#### Aim of the exercise:
Only one number is wanted here: how many lines of the data hold "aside".

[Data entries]
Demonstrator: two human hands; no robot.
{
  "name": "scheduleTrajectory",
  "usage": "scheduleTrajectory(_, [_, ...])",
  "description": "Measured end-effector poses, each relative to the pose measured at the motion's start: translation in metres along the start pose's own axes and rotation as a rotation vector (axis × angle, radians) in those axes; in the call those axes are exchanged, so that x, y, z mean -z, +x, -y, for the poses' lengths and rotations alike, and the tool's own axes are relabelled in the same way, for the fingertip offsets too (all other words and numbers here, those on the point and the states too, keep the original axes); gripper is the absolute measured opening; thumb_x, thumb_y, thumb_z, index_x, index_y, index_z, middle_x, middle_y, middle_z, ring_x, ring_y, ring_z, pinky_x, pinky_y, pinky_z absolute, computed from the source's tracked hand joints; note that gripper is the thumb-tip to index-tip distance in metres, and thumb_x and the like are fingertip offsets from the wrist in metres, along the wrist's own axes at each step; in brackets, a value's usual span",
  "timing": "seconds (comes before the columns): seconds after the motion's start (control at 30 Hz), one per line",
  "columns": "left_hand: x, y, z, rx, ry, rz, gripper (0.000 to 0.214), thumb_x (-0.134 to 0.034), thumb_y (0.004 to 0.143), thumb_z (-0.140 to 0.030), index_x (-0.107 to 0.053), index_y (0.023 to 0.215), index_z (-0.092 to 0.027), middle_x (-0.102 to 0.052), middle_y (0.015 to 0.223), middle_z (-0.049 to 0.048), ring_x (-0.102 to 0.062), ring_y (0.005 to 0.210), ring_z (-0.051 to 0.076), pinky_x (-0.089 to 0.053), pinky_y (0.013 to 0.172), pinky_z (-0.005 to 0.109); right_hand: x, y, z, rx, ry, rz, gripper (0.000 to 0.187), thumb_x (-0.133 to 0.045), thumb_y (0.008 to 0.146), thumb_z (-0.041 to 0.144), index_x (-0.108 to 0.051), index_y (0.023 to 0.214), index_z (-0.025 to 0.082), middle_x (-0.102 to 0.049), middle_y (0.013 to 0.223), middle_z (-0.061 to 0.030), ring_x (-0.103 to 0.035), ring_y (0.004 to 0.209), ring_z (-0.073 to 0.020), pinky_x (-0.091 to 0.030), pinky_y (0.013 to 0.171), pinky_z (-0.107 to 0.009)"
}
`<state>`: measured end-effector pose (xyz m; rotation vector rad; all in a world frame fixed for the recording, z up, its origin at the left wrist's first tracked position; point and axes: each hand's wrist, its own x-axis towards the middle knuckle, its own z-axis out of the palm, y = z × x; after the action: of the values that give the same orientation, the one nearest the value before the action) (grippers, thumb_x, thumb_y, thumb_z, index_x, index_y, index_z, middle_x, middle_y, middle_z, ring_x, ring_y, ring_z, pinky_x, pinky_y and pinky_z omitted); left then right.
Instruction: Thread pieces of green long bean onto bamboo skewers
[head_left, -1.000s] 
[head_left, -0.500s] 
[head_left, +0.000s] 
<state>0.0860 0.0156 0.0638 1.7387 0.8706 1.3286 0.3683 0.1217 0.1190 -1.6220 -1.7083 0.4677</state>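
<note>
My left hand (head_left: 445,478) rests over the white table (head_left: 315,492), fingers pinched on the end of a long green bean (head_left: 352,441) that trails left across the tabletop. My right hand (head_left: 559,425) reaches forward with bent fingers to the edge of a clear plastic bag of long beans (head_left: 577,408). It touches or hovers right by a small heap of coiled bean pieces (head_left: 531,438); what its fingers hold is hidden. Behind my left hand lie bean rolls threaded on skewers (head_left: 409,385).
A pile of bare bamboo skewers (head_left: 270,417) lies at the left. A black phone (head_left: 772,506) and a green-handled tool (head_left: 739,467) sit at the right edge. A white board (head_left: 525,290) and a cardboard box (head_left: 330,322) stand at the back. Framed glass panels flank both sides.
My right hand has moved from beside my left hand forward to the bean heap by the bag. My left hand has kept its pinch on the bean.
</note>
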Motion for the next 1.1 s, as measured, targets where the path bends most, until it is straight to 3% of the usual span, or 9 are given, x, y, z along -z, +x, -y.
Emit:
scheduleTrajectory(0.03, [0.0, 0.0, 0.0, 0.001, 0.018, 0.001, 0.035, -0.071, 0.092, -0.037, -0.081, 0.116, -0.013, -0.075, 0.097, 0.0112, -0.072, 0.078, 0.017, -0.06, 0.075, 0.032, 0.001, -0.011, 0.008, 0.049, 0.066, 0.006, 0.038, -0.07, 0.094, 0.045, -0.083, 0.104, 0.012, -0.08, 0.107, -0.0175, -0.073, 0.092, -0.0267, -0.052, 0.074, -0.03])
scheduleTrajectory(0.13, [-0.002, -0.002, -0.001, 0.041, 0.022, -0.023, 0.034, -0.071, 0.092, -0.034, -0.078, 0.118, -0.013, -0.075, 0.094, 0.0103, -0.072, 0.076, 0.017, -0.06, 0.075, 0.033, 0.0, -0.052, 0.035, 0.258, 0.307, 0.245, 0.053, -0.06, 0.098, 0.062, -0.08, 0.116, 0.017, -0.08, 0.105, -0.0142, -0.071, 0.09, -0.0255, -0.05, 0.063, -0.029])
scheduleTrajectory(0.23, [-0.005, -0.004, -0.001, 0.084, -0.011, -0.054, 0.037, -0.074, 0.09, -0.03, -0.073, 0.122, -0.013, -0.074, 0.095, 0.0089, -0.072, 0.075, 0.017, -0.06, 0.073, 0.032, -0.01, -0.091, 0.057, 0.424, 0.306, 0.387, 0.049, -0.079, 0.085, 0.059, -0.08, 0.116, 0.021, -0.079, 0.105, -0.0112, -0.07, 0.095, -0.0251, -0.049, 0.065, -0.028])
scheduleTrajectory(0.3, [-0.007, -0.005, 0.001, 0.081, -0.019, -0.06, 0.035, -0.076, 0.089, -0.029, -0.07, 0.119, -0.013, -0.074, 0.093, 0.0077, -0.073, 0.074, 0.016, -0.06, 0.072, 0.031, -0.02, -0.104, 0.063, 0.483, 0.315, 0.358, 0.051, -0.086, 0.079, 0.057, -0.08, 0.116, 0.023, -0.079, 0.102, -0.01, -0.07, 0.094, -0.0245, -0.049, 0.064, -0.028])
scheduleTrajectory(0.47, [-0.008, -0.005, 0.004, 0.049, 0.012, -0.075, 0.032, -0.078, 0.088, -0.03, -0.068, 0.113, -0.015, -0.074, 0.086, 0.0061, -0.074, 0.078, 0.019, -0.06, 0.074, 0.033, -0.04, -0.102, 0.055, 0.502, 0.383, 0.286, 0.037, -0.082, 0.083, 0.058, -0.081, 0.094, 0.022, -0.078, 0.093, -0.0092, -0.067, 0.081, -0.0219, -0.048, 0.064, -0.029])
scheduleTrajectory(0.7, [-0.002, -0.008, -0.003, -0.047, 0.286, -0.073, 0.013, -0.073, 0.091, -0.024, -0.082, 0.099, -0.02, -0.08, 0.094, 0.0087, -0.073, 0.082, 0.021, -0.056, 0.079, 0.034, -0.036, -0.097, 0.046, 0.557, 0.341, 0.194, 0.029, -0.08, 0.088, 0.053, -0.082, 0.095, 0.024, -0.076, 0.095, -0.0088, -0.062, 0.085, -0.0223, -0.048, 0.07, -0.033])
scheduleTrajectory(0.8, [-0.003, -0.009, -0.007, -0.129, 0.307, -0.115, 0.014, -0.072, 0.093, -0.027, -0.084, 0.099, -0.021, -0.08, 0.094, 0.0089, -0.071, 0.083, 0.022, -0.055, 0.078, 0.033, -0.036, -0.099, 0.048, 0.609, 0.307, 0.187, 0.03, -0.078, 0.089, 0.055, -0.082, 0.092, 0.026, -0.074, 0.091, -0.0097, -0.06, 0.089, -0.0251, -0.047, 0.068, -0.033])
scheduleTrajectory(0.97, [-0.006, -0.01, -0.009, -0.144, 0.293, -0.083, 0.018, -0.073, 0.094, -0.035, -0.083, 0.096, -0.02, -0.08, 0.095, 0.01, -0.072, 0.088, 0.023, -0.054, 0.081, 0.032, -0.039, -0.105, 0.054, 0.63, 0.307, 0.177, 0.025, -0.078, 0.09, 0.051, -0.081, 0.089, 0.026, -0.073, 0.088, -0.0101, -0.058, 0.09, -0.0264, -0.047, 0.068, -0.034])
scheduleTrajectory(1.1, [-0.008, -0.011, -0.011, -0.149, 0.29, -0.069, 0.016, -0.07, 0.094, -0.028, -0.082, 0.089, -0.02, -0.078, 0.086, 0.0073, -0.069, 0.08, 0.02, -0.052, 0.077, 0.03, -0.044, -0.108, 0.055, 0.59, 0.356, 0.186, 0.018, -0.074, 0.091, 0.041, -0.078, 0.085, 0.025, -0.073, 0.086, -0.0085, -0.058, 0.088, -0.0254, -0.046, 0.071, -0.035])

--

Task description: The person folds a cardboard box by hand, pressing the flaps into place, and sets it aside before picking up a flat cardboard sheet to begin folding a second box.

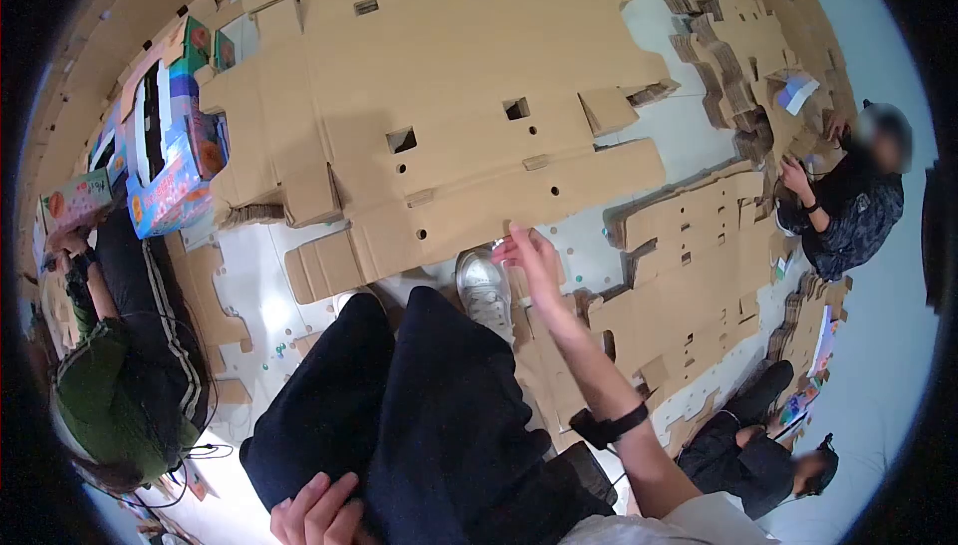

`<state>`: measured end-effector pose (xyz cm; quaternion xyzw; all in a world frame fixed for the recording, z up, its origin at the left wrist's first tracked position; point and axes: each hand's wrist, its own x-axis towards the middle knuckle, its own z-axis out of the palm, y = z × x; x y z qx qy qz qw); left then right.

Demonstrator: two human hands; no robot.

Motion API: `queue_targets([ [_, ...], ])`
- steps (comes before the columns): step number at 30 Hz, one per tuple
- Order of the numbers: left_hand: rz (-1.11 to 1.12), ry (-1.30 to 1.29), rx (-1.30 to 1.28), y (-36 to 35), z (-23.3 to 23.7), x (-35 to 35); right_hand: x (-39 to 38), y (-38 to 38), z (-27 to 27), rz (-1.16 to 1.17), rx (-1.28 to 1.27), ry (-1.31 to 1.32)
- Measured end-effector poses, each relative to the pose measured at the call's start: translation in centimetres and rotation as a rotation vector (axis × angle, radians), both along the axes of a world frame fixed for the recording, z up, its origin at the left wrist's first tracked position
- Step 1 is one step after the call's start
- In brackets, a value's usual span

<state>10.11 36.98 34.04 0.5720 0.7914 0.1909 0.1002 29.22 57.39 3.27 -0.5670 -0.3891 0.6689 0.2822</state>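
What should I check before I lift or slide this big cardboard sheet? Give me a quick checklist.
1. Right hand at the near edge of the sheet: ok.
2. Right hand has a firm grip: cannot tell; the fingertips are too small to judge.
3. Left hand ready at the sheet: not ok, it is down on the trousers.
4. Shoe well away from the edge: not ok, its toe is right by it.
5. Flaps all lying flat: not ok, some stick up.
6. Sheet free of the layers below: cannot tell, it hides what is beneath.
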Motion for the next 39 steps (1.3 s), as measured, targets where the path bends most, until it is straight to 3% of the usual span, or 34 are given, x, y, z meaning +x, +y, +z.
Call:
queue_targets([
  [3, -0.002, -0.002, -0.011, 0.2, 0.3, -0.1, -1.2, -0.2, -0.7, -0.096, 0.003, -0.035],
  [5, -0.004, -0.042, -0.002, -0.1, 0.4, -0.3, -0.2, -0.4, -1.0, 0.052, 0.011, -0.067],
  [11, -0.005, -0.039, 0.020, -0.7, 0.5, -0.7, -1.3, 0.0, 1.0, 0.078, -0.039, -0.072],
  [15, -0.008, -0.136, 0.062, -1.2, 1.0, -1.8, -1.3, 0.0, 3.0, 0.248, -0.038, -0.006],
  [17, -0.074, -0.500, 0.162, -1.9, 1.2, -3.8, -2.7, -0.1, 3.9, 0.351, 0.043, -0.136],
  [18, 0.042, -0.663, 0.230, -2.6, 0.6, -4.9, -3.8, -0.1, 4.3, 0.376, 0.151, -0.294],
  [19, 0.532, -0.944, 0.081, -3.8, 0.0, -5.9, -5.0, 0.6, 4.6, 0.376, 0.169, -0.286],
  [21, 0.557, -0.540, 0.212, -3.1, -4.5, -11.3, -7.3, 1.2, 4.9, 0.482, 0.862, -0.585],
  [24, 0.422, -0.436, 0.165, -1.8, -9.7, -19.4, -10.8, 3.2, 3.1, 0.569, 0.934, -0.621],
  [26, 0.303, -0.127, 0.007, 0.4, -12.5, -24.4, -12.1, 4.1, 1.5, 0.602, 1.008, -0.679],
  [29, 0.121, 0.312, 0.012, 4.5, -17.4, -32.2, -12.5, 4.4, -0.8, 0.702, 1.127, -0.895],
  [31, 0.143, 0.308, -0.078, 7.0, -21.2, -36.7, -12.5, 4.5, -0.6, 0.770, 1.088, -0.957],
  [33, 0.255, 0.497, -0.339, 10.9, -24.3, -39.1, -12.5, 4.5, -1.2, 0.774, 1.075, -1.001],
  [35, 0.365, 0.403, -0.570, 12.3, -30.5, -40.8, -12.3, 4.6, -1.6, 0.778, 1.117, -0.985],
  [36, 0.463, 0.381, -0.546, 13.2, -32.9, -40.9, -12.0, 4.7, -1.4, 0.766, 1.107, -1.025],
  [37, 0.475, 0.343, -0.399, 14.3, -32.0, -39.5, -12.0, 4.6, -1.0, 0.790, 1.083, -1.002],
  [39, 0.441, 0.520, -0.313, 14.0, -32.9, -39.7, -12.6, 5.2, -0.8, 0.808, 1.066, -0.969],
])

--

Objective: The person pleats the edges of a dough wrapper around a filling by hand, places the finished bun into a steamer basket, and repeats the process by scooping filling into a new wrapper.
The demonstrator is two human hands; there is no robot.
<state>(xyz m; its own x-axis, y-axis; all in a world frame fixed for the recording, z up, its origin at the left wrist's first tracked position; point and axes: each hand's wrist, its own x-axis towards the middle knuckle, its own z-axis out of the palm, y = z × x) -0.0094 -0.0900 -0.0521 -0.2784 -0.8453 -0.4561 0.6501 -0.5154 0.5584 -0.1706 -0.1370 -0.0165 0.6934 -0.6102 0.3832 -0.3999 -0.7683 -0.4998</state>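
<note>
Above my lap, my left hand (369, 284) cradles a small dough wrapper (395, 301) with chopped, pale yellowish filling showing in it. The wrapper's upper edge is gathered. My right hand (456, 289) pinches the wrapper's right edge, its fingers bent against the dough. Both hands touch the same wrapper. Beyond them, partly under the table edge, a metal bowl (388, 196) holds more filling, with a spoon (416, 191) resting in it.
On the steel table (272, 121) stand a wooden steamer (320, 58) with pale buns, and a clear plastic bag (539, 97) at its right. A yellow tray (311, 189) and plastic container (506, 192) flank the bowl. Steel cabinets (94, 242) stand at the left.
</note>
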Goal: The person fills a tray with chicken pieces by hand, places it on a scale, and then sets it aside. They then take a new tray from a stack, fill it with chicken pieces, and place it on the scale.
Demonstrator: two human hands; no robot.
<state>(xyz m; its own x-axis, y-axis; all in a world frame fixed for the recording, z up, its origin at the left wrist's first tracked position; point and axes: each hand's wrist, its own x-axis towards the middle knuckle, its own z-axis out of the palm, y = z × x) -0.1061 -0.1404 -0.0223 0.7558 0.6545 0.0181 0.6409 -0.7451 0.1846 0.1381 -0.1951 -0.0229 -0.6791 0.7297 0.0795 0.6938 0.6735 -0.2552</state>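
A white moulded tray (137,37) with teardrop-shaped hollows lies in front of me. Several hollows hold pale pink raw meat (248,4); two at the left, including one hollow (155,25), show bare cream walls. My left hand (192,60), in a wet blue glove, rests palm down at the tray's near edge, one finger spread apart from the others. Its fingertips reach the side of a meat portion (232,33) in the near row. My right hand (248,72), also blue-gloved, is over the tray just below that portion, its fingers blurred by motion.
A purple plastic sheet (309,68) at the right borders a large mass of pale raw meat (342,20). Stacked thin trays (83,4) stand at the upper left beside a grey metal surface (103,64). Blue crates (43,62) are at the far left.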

#### Answer to this exercise:
2